These days, telephone scam warnings are a dime a dozen, but St. Joseph County Police say a scam reported just yesterday is more like one in a million.
“In this particular one the degree of detail that these people had about their intended victim was a lot greater than what we usually see,” said Asst. Chief Bill Thompson.
At age 76, Karen is a grandmother who knows ‘phony baloney’ when she hears it. “I am very wise, I hang up that phone more than you can imagine, on everybody.”
But yesterday’s call didn’t come from just ‘anybody,’ Karen was convinced it came from a grandson that is Karen’s ‘everything.’
“By talking to this young man first and saying it was Christopher and calling me grandma, I just bought it in a heartbeat,” said Karen, who did not want to use her last name.
The caller claimed to be Christopher and added he may have sounded different because he was battling strep throat. “I mean there’s no doubt in my mind, the young guy sounded like Christopher,” said Karen. “It’s just so unbelievable to think that they’d stoop that low.”
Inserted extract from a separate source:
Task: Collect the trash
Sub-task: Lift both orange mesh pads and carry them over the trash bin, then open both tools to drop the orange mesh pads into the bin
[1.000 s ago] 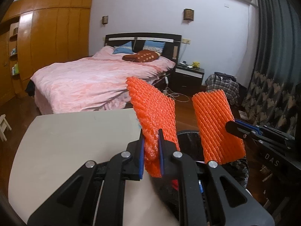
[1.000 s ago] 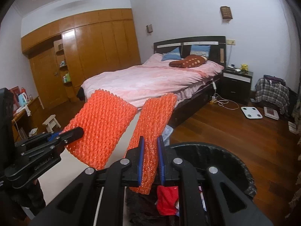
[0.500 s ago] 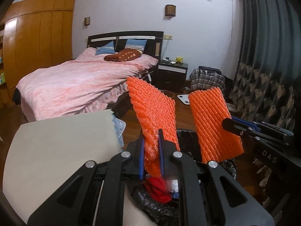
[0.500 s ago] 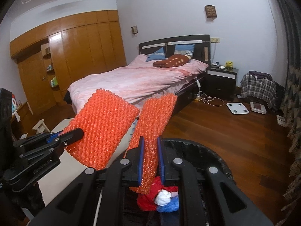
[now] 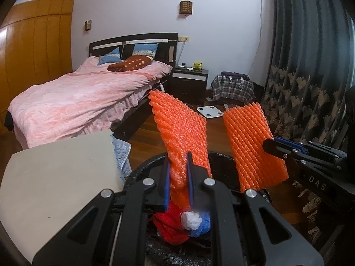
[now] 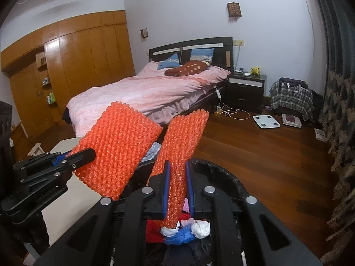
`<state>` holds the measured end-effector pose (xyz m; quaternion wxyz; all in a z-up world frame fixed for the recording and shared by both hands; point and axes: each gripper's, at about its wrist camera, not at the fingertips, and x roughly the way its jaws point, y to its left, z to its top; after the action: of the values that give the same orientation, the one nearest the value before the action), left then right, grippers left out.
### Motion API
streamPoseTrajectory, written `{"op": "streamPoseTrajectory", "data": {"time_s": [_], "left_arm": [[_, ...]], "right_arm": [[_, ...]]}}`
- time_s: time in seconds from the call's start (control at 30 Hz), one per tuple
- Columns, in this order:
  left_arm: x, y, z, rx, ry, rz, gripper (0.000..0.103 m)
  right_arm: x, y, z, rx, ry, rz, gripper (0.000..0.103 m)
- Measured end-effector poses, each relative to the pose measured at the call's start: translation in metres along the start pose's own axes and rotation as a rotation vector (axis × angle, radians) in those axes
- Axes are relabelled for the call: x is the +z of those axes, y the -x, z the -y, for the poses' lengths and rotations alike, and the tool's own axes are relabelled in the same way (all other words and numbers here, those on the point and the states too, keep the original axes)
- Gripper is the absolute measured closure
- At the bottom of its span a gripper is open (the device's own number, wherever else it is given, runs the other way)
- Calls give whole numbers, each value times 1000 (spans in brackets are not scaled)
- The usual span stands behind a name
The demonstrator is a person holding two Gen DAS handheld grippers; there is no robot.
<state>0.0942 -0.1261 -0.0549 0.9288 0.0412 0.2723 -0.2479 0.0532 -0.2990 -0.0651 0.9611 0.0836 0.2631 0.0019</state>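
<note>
Pinching one orange foam net [image 5: 184, 137] apiece, the left gripper [image 5: 178, 177] and right gripper [image 6: 177, 181] hold both above the black-lined trash bin [image 6: 224, 177], second orange foam net [image 6: 182, 141] alongside.

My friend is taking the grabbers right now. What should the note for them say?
Left gripper: shut on an orange foam net.
Right gripper: shut on a second orange foam net.
Both nets are held up over the black trash bin, beside the table.
Done: red, white and blue trash is already in the bin, and both nets are picked up.
Left: open each gripper so its net drops in, then check around for more trash.
</note>
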Motion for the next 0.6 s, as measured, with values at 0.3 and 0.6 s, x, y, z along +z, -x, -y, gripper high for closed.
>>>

“If you get the blind email from the Nigerian Prince, most folks don’t respond anymore,” said Asst. Chief Thompson. “But a targeted call using people’s first names, that’s something that’s going to get your attention.”
The call apparently came from the Dominican Republic. Christopher was allegedly there attending the funeral of a close friend—a friend who had participated in Christopher’s recent wedding.
Christopher had supposedly crashed a rental car and got into trouble with the police.
“Supposedly he was in jail and officer Chad was telling me where to send the money,” said Karen. “He says I have to go to CVS. He kept telling me that, and get a money bond and send it for $1,866.”
In the end, Karen did not wire the money as requested. Karen’s daughter just so happened to walk in while the phone call was in progress—the very daughter who was also the mother of the grandson in question.
The mother knew better and put an end to the scam attempt.
“It was so believable, I just can’t imagine the way they handled it, the whole thing, you would never expected a scam,” said Karen.
Police aren’t 100 percent sure how the scammers came to know so much about their intended victim, but the best guess now involves the mining of information from social media.
“I think that a lot of these places, a lot of these scammers are mining social media sites to get the kind of detail and then targeting an individual,” said Thompson. “That information is all out there for everyone to see. Not just your friends but also your potential enemies.”